Di Marilena Cavallo
In una società in trasformazione anche i modelli culturali mutano. La discussione va affrontata con molta serenità e con tanti e articolati contributi di idee.
Una riflessione storica è nella conoscenza stessa del dibattito sulla sciola di ieri e di oggi. Il dibattito, infatti, intorno alla “Lettera ad una professoressa” di don Lorenzo Milani ha posto in essere alcune condizioni dialettiche sia di ordine prettamente scolastico (e quindi inerenti un progetto di metodologia educativa) sia di natura squisitamente culturale che vivono tra le maglie delle problematiche educative e metodologiche nel campo dell’approccio sull’istruzione e sulla conoscenza.
Un dibattito che ha interessato la società nella sua articolazione e nella sua complessità ma anche, in modo più particolareggiato, il mondo cattolico. Rivisitare i “luoghi” del sapere di questo dibattito potrebbe essere interessante anche perché sarebbe necessario impostare un percorso che non può riguardare soltanto i tracciati scolastici, ma deve entrare in una dimensione dello scibile chiaramente più avanzato anche in termini di mera discussione epistemologica sui fenomeni sia pedagogici che filosofici che hanno attraversato l’intera discussione culturale e scolastica degli anni Sessanta.
Non si tratta di prendere delle posizioni, ma ormai la presenza di don Milani risulta storicizzata e non si può fare a meno di inserirla addirittura nell’attuale dibattito sulla riforma scolastica, come elemento di coniscenza storica, e sulle strategie di premessa che hanno portato al quadro istituzionale e culturale dei codici pedagogici delle varie riforme proprio a partire dal 1968.
Mi riferisco sia alla scuola elementare sia a quella media che a quella superiore senza dover tralasciare il permanente modello di discussione sviluppatosi sulle realtà universitarie.
Certo, gli anni Sessanta sono stati un pilastro nella impostazione di una scuola che voleva rinnovarsi ma se il tanto discusso sessantottismo ha interessato forse in prima istanza proprio i vari campi della questione scolastica, c’è da dire che si è articolato dentro una società che chiedeva di essere ascoltata e di essere messa a confronto con nuove istanze, nuove esigenze, nuovi rapporti tra generazioni.
Il Sessantotto è stato un tentativo di “parlarsi” o di “sfidarsi” tra padri e figli, tra accademismo e militanza, tra modelli di cultura istituzionalizzata e cultura meramente popolare. Dentro questi strati potrebbero trovarsi delle motivazioni. La protesta delle nuove generazioni, degli studenti in particolare ha riguardato, nella complessità dei riferimenti scolastici stessi, ogni grado e ogni ordine. Il legame formazione e innovazione resta nevralgico perché la scuola è cultura e metodologia.

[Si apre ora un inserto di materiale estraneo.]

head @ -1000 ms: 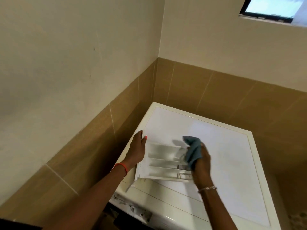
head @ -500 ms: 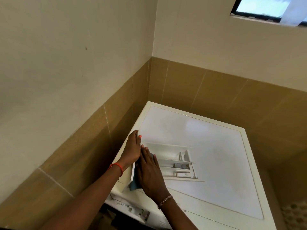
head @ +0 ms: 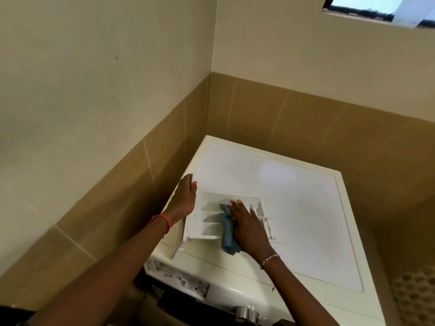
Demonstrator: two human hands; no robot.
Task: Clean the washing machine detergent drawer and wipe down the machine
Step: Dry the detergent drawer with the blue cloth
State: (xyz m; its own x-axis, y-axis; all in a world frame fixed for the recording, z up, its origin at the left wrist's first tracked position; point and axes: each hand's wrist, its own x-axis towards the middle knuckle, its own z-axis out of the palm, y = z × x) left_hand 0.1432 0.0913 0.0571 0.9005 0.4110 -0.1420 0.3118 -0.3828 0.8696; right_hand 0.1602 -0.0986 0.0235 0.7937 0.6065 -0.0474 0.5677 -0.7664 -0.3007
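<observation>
Your left hand (head: 184,201) grips the left end of the drawer (head: 209,217), fingers curled round its front panel. The drawer lies on top of the washing machine (head: 294,208), near its front left corner. Your right hand (head: 249,228) lies flat, fingers straight, pressing a blue cloth (head: 227,231) into the drawer's compartments. Below, the drawer slot (head: 179,278) stands open beside a knob (head: 247,312).

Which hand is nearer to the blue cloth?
Right. The right hand lies flat on the blue cloth, pressing it on the detergent drawer. The left hand holds the drawer's left end, apart from the cloth.
</observation>
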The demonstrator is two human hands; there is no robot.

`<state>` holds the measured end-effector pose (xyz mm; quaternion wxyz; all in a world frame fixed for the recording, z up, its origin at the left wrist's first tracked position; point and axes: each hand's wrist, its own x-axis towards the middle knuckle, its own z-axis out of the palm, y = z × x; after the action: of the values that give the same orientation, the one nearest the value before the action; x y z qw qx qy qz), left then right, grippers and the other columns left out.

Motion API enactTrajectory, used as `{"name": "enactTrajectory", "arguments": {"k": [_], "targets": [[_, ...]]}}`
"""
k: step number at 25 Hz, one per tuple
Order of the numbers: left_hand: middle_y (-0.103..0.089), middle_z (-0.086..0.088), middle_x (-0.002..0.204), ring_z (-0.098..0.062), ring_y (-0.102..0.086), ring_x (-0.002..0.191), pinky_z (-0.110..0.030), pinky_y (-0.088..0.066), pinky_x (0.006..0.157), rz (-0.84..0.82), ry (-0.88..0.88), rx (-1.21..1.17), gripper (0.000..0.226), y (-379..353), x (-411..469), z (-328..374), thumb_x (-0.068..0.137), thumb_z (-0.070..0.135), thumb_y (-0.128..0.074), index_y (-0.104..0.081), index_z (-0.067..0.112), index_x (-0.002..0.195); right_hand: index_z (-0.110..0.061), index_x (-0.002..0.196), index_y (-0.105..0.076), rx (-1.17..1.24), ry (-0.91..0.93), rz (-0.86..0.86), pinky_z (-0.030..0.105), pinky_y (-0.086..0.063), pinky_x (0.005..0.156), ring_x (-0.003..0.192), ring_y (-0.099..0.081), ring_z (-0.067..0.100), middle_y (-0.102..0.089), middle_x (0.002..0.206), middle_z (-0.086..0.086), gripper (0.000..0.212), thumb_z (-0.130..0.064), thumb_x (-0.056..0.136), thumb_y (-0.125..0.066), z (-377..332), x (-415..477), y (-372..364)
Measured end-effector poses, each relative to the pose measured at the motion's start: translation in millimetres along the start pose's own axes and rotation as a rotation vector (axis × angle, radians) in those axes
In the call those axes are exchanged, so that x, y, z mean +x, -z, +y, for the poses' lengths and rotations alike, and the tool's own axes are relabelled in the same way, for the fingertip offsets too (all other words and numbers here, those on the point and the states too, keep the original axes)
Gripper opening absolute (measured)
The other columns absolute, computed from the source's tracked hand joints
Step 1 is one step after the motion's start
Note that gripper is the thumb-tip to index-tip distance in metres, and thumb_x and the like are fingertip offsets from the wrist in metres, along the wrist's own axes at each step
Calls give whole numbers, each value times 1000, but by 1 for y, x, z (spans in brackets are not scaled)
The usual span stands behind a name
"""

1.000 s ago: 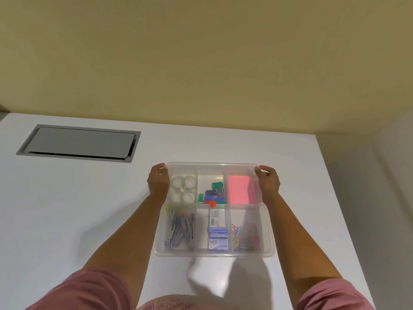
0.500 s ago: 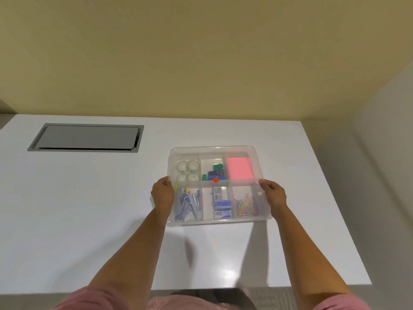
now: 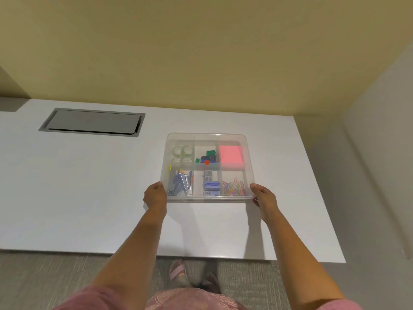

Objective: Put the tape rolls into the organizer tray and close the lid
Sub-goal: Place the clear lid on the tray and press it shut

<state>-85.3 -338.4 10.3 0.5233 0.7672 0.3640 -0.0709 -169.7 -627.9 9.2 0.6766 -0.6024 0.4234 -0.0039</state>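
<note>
A clear plastic organizer tray (image 3: 245,153) lies on the white table with its clear lid on top. Several clear tape rolls (image 3: 181,154) sit in its far left compartment, seen through the lid. My left hand (image 3: 155,196) grips the tray's near left corner. My right hand (image 3: 263,196) grips the near right corner. Both hands have their fingers curled on the rim.
Other compartments hold binder clips (image 3: 206,158), pink sticky notes (image 3: 230,154), a stapler (image 3: 180,184), staple boxes (image 3: 211,189) and coloured paper clips (image 3: 233,189). A grey cable hatch (image 3: 91,122) is set in the table at far left. A wall stands right.
My hands slid from the tray's far corners along its sides to the near corners. The camera pulled back, so the table's front edge and the floor now show.
</note>
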Motion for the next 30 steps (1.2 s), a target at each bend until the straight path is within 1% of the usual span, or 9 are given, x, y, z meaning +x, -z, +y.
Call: {"name": "enactTrajectory", "arguments": {"k": [5,9,12,15,17,20,23,26,30], "targets": [[-62,-21,121,-27,-59,101,-30,-47,83,-147,170,-167,36,5,3,-13,92,19,-52,-58,-2,121,-6,109,-61,175,-56,-31,23,-52,77,87,-61,19,-62,106,12,20,-12,90,-65,6,-12,-1],[-67,-23,115,-29,-63,94,-38,-53,94,-33,180,-167,30,3,3,-16,88,21,-63,-67,-1,109,-7,108,-60,202,-55,15,11,-54,52,71,-60,10,-63,94,8,18,-11,91,-64,8,-12,-3],[-67,-22,114,-34,-65,104,-40,-54,94,-10,133,-120,30,3,-3,-13,90,22,-63,-68,3,113,-3,110,-61,171,-44,32,9,-54,46,68,-59,12,-63,91,9,22,-10,90,-65,8,-11,-2],[-66,-22,115,-37,-64,106,-40,-54,94,-8,140,-81,29,4,-5,-10,91,22,-61,-68,5,113,-2,103,-60,134,-51,46,14,-56,51,72,-60,15,-61,101,14,16,-8,89,-66,6,-10,-3],[-66,-22,116,-38,-64,105,-41,-54,93,-6,135,-47,26,6,-9,-5,93,20,-58,-68,7,113,2,108,-62,64,-53,88,22,-57,66,82,-61,21,-62,106,16,23,-10,89,-66,4,-11,-4],[-63,-22,122,-40,-58,113,-43,-49,97,2,-45,169,29,4,-17,-1,96,8,-46,-62,4,118,-1,118,-58,-169,65,187,38,-55,88,95,-61,29,-63,119,19,30,-11,90,-63,-2,-17,-11],[-52,-22,136,-37,-48,126,-44,-40,103,-21,-328,367,41,-1,-22,1,94,4,-48,-45,3,135,-5,135,-46,-608,380,162,43,-43,105,124,-51,33,-52,138,17,44,-6,93,-55,-8,-19,-20],[-31,-17,153,-31,-32,140,-44,-30,112,-82,-576,650,53,-8,-21,7,96,17,-51,-31,8,145,-8,145,-35,-1029,591,88,41,-28,118,142,-32,29,-33,154,14,50,-14,97,-49,-17,-11,-31],[-10,-10,161,-24,-10,149,-44,-12,120,-103,-698,948,54,-20,-8,17,101,36,-35,-20,17,149,-13,151,-21,-1326,608,11,40,-11,123,150,-12,25,-13,162,8,51,-29,103,-32,-24,4,-45]]}}
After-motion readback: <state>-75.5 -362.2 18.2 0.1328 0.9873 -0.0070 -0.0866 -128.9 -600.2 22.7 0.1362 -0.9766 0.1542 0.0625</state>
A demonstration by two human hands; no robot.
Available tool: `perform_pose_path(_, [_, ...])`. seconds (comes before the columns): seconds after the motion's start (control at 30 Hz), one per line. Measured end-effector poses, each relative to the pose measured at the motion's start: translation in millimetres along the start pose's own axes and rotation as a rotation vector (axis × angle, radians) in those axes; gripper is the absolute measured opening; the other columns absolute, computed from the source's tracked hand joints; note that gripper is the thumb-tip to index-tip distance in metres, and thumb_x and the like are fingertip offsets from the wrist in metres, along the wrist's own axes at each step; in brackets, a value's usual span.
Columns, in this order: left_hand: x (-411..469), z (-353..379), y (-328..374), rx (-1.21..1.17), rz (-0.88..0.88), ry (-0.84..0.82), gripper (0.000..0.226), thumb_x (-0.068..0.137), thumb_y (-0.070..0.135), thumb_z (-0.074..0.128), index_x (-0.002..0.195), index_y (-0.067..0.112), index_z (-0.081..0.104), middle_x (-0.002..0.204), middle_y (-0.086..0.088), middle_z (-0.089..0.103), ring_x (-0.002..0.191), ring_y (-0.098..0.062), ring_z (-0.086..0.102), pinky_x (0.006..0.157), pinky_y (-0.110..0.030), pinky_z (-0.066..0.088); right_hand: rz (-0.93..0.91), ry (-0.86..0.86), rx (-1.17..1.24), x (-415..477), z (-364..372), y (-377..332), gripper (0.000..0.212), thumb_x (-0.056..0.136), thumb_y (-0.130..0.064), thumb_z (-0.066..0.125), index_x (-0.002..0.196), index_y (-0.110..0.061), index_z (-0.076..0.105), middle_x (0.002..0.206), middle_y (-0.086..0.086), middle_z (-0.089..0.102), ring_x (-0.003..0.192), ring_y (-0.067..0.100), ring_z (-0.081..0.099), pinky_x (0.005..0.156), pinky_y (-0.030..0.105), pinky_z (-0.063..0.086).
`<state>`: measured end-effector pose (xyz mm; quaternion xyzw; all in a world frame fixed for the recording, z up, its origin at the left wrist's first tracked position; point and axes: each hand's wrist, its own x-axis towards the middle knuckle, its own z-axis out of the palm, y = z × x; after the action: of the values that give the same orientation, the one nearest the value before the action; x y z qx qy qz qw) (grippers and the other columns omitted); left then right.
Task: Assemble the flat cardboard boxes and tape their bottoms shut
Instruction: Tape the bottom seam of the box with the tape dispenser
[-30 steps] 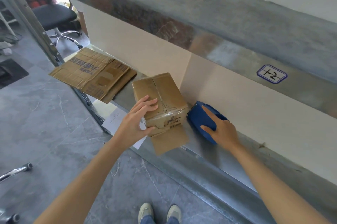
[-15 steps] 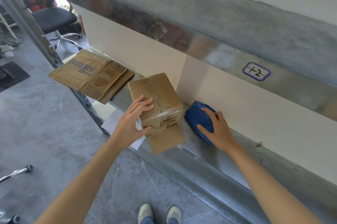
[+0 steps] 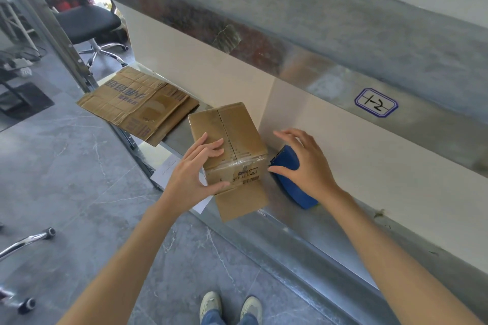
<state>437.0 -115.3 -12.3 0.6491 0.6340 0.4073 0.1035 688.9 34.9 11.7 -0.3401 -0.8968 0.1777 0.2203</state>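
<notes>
The assembled box [image 3: 232, 137] stands on the metal surface [image 3: 293, 227], with its taped-side panel facing up. Its long axis runs near to far, and the centre seam [image 3: 224, 129] follows that axis. Glossy tape [image 3: 237, 163] wraps over the near top edge. One loose flap [image 3: 243, 203] projects toward the near side, past the edge of the surface.

The left hand [image 3: 192, 174] grips the near-left corner of the box. Its fingers [image 3: 211, 146] lie across the top panel and the thumb presses the near face.

The blue tape dispenser [image 3: 290, 182] lies on the surface just beside the right face of the box. The right hand [image 3: 306, 166] is directly above it, with its fingers [image 3: 290, 137] spread, lightly curved and holding nothing. The thumb tip sits at the dispenser's left end; contact there cannot be confirmed.

Governing relation: the dispenser lies below the right palm and extends to the near right, so the right hand is the nearer one for it. The box lies to the left of that hand. A straight descent would put the hand on the dispenser. A leftward move would bring the hand to the right face of the box.

The stack of flat cardboard [image 3: 140, 105] lies at the far left, well apart from both hands. It is probably the next stock to be assembled.
</notes>
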Motion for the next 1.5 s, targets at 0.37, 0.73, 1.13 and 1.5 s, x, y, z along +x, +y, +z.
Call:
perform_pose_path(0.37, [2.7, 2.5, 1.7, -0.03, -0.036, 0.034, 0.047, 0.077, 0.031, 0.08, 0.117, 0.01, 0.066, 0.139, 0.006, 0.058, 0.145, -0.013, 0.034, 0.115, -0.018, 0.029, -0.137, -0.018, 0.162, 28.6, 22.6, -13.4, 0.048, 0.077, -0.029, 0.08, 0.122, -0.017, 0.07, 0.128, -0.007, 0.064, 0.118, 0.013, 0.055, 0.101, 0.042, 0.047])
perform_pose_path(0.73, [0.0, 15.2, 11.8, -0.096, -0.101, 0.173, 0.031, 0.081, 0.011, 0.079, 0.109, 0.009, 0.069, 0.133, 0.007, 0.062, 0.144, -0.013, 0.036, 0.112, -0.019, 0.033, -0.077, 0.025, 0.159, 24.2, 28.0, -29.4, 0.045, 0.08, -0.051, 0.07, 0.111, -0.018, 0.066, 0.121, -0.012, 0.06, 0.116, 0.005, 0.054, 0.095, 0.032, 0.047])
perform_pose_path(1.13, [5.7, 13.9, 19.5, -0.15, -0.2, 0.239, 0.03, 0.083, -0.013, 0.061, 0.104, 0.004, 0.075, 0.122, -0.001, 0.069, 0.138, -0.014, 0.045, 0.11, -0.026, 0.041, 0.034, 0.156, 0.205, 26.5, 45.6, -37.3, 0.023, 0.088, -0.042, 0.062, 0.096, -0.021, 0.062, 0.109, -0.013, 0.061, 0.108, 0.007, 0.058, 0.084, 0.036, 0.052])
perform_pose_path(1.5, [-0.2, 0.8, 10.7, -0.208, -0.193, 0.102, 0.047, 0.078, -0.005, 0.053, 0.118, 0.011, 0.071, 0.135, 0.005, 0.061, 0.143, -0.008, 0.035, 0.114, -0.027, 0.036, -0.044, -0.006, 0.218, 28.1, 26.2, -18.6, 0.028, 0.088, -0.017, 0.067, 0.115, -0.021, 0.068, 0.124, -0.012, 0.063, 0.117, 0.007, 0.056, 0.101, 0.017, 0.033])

Comunque, l’impalcatura scolastica, negli anni Sessanta, non è stata ristrutturata o rivoluzionata nelle radici, come si tentava di fare, e tanto meno sono state spezzate le basi delle antiche riforme sulle quali si continua a tenere viva la discussione teorica. . Ma questo è un dato che ha accompagnato anche gli anni successivi sino alla più “riformata” visione della scuola che si è espressa dalla dialettica intorno alla proposta Brocca e alla impostazione della riforma sulla scuola elementare degli anni Ottanta.
In questi anni ci siamo posti numerosi interrogativi sia dentro la scuola, come docenti, sia come famiglia e questo dialogo non ha smesso di turbare la coscienza delle società nei vari passaggi epocali. La classe docente è stata sempre un punto di riferimento in una intelaiatura tra la percezione e la vita degli adolescenti, il nucleo famiglia, la società – territorio.
Più democrazia, più partecipazione, più comprensione. Sono un argomentare perspicace che mette insieme la scuola, sia come struttura in sé sia come singoli insegnanti sia come studenti sia come progetto dirigenziale, e la società nel cui seno si porta le sue “agenzie” socializzanti, pedagogiche, istruttive.
Il cerchio dentro il quale questi nodi o questi snodi vanno a finire è dato dal risultato che passa inevitabilmente nelle capacità di apprendimento e nella metodologia di una pedagogia aperta in una società aperta. Siamo in un tempo cambiato e che cambia e la scuola diventa sempre più un riferimento non solo strettamente pedagogico ma culturale nella sua complessità.